Friday, January 7, 2011

Stengers on what is special about science

Isabelle Stengers' defence of scientific autonomy in the Speculative Turn volume is also a beautiful and blistering attack on 'the knowledge economy', constructivist science studies and culture warrior epistemologists:
Taking seriously the singularity of experimental practices also leads us to understand the strong possibility of their destruction by the coming knowledge economy. The point is not that the scientific enterprise would lose a neutrality it never had. From the beginning, experimental scientists have taken an active, and even entrepreneurial, part in industrial and commercial development. What is at risk is rather the very social fabric of scientific reliability, that is, the constitutive relation between an experimental achievement and the gathering of what can be called ‘competent colleagues’, colleagues assembled by the question of verifying, objecting, of putting to the test the eventual power of an experimental fact to force agreement by silencing other possible interpretations. Such a social fabric emphatically does not ensure anything about propositions that have failed, for whatever reason, to become a matter of collective practical concern. But it relates the reliability of the consensus about an experimental scientific proposition to such a collective concern, to the critical attention of colleagues who will use their imagination to test and criticize a claim, whatever its interest and promises.
This quite specific social fabric will be destroyed when scientists as practitioners do not depend upon each other any longer, but are tied instead to competing industrial interests. It becomes then a matter of survival to confirm the kind of promises that attracted the appetites of investors, and to produce patentable results.
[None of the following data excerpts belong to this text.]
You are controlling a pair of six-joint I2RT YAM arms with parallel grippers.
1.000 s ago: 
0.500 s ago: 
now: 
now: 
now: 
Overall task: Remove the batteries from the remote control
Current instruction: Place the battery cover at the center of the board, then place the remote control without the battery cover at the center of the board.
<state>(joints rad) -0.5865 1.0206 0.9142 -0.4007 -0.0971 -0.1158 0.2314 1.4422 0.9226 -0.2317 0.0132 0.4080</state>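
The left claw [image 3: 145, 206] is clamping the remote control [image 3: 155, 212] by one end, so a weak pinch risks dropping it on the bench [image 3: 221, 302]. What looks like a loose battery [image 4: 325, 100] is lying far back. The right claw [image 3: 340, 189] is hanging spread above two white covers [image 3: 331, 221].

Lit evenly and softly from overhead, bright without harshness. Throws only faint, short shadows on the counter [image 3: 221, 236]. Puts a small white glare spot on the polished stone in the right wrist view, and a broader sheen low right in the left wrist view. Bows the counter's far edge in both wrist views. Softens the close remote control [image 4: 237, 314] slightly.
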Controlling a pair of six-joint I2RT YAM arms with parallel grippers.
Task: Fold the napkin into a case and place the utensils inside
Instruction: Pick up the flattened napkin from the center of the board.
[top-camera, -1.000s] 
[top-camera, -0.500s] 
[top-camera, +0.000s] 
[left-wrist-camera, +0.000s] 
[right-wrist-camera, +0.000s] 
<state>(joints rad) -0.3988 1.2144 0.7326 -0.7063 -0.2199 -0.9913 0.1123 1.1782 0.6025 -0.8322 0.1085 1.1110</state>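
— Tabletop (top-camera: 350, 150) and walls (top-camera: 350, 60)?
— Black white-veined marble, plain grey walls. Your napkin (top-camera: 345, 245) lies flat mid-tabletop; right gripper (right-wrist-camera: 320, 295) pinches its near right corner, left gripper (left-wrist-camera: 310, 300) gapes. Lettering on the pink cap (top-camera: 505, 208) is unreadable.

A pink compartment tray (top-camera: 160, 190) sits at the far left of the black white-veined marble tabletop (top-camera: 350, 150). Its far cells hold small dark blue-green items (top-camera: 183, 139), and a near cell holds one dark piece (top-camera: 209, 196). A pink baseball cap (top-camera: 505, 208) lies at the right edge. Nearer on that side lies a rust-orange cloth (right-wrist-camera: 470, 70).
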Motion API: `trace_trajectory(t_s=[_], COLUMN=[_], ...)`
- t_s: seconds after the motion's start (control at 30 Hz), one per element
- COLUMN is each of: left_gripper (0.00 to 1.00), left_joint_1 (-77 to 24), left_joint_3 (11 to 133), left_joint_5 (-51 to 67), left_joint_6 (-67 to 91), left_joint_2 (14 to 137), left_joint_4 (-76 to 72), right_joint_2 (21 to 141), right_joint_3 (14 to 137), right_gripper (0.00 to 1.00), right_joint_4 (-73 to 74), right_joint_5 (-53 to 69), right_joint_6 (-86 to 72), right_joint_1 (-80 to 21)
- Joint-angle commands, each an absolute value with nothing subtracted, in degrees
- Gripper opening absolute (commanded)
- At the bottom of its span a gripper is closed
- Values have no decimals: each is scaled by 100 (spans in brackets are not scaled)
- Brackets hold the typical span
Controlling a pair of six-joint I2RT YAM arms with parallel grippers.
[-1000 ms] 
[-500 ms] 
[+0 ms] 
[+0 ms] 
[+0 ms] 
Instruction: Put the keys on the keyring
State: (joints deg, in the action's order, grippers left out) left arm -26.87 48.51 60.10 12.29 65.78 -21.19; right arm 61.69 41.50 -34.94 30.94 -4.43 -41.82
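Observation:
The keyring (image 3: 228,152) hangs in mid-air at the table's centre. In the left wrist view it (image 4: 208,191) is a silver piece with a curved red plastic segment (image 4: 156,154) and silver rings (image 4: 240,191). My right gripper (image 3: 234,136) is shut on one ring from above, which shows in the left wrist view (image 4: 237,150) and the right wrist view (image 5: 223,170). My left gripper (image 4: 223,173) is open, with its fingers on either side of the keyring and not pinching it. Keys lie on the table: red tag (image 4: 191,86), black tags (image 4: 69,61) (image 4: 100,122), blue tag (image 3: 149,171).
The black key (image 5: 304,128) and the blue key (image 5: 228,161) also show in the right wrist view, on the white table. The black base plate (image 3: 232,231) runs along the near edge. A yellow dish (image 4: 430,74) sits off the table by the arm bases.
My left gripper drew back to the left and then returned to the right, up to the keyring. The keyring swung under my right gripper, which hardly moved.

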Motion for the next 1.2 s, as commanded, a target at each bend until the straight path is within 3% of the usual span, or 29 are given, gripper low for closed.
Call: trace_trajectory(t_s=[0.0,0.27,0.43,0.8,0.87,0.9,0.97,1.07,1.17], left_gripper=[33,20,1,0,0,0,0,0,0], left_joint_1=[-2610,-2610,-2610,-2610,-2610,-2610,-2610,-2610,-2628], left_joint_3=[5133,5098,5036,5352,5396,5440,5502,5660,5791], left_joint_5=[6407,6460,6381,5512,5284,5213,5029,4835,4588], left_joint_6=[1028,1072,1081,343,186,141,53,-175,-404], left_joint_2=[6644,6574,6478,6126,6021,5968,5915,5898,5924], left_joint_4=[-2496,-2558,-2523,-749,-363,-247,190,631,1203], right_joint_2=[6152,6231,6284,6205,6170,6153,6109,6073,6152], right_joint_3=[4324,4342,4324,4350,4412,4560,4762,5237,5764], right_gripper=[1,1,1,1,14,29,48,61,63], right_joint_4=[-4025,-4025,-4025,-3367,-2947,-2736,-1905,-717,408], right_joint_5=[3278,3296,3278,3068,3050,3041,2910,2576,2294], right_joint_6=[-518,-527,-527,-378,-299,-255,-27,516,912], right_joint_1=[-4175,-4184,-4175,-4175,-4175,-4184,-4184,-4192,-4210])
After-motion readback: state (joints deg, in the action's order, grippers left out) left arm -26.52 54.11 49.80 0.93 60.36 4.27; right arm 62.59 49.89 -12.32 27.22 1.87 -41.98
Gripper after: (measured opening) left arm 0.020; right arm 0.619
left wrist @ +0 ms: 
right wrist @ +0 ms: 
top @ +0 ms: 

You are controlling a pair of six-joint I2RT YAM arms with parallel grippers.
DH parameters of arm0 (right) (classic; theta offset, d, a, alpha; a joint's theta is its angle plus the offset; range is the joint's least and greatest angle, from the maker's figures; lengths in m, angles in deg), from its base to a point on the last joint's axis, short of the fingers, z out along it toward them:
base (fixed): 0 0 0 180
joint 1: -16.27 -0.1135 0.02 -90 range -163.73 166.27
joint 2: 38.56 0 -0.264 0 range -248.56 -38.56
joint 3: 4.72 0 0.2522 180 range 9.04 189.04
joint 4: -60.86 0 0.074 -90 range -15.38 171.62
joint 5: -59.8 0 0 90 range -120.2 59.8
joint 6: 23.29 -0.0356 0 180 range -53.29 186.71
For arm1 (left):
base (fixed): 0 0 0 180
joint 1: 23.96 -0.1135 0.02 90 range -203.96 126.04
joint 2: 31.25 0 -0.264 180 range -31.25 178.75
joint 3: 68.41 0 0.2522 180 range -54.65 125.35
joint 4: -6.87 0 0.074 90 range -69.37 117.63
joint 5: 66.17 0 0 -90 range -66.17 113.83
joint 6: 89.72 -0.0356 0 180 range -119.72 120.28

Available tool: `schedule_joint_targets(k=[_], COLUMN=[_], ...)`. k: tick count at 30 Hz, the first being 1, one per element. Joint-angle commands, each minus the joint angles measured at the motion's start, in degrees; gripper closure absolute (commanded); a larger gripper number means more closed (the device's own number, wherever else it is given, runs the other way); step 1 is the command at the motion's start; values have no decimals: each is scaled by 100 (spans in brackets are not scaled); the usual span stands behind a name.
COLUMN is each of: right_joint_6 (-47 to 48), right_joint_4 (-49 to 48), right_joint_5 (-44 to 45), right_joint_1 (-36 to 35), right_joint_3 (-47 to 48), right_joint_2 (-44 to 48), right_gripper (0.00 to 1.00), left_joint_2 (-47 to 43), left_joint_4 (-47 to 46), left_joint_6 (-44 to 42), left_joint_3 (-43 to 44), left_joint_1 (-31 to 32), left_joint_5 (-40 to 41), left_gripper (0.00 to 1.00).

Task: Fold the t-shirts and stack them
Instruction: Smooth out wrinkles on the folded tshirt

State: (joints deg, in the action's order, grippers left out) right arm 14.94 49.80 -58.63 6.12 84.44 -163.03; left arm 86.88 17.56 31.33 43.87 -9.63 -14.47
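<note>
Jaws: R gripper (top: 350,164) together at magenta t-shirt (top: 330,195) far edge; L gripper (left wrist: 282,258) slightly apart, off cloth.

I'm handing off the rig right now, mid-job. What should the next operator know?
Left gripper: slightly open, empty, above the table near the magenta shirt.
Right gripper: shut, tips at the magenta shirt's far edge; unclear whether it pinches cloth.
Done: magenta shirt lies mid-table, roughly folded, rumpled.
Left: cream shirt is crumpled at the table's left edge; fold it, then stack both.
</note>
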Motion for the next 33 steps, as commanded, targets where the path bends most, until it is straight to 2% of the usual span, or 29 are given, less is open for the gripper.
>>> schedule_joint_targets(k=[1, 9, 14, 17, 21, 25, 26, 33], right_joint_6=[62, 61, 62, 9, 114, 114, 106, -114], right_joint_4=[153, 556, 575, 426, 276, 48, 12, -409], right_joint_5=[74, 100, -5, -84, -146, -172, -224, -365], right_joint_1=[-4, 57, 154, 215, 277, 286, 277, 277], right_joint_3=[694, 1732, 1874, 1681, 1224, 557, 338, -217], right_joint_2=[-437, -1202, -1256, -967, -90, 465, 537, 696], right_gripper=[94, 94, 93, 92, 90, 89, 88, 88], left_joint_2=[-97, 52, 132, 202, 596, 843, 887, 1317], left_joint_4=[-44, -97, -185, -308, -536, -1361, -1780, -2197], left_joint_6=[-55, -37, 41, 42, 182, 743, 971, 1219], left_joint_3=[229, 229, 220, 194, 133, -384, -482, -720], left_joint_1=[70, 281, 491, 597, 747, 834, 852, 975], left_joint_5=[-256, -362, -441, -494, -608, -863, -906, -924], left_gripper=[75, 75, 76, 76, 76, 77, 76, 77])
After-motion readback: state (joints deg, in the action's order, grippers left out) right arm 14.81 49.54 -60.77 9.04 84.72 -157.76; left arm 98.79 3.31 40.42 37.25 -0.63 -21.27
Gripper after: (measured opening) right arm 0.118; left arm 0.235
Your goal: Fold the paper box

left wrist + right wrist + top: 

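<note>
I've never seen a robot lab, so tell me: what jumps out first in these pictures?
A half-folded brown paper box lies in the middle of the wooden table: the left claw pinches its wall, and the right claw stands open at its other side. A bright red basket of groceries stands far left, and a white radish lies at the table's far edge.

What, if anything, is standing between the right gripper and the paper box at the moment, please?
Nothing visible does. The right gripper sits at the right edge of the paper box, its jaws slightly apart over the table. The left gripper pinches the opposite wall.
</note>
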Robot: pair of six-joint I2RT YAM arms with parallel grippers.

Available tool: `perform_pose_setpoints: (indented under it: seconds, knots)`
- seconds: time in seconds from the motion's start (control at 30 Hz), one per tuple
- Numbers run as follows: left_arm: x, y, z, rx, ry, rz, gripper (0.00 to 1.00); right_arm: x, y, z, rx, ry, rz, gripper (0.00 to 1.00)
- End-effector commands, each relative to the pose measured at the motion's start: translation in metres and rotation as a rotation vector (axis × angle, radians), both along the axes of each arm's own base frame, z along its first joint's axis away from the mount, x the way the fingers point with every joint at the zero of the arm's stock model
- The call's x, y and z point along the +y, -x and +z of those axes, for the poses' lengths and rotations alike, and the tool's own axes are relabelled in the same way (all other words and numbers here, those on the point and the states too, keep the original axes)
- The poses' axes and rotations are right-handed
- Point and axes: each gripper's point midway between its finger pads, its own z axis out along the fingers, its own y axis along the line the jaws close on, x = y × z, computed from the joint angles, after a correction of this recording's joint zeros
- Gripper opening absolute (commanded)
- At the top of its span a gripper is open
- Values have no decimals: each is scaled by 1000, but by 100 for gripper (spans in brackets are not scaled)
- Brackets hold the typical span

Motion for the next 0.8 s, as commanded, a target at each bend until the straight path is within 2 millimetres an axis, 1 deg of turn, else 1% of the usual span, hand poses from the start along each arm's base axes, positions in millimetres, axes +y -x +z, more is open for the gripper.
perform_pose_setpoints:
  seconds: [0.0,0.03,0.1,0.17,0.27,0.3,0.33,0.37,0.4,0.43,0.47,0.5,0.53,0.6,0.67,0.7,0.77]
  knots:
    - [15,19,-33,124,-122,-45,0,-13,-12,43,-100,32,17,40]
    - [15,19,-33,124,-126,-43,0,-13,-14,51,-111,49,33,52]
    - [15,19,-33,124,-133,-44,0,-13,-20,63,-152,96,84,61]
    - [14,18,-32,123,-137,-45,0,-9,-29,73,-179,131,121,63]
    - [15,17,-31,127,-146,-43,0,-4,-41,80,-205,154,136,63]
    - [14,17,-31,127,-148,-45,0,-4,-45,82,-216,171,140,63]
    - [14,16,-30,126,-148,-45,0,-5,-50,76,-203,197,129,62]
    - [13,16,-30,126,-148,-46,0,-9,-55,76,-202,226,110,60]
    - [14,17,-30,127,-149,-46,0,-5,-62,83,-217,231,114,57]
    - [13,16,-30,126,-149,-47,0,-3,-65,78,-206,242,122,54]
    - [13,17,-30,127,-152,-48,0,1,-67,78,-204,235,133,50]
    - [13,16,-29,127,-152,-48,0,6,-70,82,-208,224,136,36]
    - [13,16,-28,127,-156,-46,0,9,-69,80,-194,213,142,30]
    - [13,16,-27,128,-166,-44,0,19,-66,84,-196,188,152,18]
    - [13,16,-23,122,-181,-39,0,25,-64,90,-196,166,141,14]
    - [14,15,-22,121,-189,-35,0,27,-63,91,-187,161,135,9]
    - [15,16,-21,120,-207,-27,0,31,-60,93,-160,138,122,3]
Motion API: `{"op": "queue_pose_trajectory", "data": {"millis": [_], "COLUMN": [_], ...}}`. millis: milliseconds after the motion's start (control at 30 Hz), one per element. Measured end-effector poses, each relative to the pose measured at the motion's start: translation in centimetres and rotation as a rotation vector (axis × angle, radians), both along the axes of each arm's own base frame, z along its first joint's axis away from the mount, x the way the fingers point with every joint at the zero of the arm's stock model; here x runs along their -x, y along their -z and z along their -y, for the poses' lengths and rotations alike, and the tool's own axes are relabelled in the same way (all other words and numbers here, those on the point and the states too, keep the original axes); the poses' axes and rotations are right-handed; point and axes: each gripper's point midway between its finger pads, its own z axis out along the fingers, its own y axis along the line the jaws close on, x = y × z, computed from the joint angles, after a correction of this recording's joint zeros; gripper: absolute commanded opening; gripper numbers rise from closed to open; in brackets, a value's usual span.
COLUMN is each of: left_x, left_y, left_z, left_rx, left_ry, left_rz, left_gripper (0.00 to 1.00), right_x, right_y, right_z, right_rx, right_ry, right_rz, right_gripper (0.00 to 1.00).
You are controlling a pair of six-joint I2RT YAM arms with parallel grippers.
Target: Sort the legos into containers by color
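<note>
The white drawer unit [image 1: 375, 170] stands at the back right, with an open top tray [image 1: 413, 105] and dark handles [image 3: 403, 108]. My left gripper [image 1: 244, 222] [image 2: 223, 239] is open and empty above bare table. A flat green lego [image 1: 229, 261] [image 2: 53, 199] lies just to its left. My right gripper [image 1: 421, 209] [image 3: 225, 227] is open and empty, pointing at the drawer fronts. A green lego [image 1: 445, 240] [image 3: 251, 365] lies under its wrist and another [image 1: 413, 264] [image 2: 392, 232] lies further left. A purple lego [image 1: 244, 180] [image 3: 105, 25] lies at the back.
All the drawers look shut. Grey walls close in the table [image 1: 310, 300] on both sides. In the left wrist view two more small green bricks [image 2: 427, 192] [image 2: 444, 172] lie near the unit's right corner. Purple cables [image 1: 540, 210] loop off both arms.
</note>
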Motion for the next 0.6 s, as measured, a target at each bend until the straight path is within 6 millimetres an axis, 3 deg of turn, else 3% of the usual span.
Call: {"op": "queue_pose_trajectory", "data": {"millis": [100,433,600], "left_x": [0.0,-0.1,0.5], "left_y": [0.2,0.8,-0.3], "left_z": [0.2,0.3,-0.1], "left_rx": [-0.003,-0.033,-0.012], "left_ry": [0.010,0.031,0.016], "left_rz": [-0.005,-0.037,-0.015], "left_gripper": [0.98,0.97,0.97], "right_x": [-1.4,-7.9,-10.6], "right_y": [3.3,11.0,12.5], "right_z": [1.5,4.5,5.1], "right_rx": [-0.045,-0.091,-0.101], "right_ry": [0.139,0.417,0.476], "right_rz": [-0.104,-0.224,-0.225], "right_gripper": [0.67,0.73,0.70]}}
As the future of those results is independent of concerned colleagues, what will prevail is the general wisdom that you do not saw off the branch on which you are sitting together with everybody else. Nobody will then object too much, if objecting against a scientific argument may lead to a general weakening of the promises of a field. This amounts to saying that, with the knowledge economy, we may have scientists at work everywhere, producing facts with the speed that new sophisticated instruments make possible, but that the way those facts are interpreted will now mostly follow the landscape of settled interests. In other words, the deconstructivist-eliminativist view will then be fully verified. We will more and more deal with instrumental knowledge. But the verification will not result from the deconstructivist’s daring perceptiveness, but from the fact that capitalism will have destroyed yet another practice, just as it is an ongoing process of destruction of the commons...
My proposition is that we do not accept at face value the scientists’ complaint that rationality is under attack, that the economy should stop and respect the temple of disinterested science, but that we take seriously the fact that rejecting scientists’ complaints on those grounds itself leaves the field free for their destruction. Indeed, it justifies it, even if regretfully. My point is that there is no practice the destruction of which cannot be justified, either by the privileges they benefited, or by their alienating archaism, or by their closure and resistance to change, but all those reasons, if they amount to justifying why destruction is not a cause for struggle, also amount to giving free elbowroom to capitalism in its ongoing destructive redefinition of the world.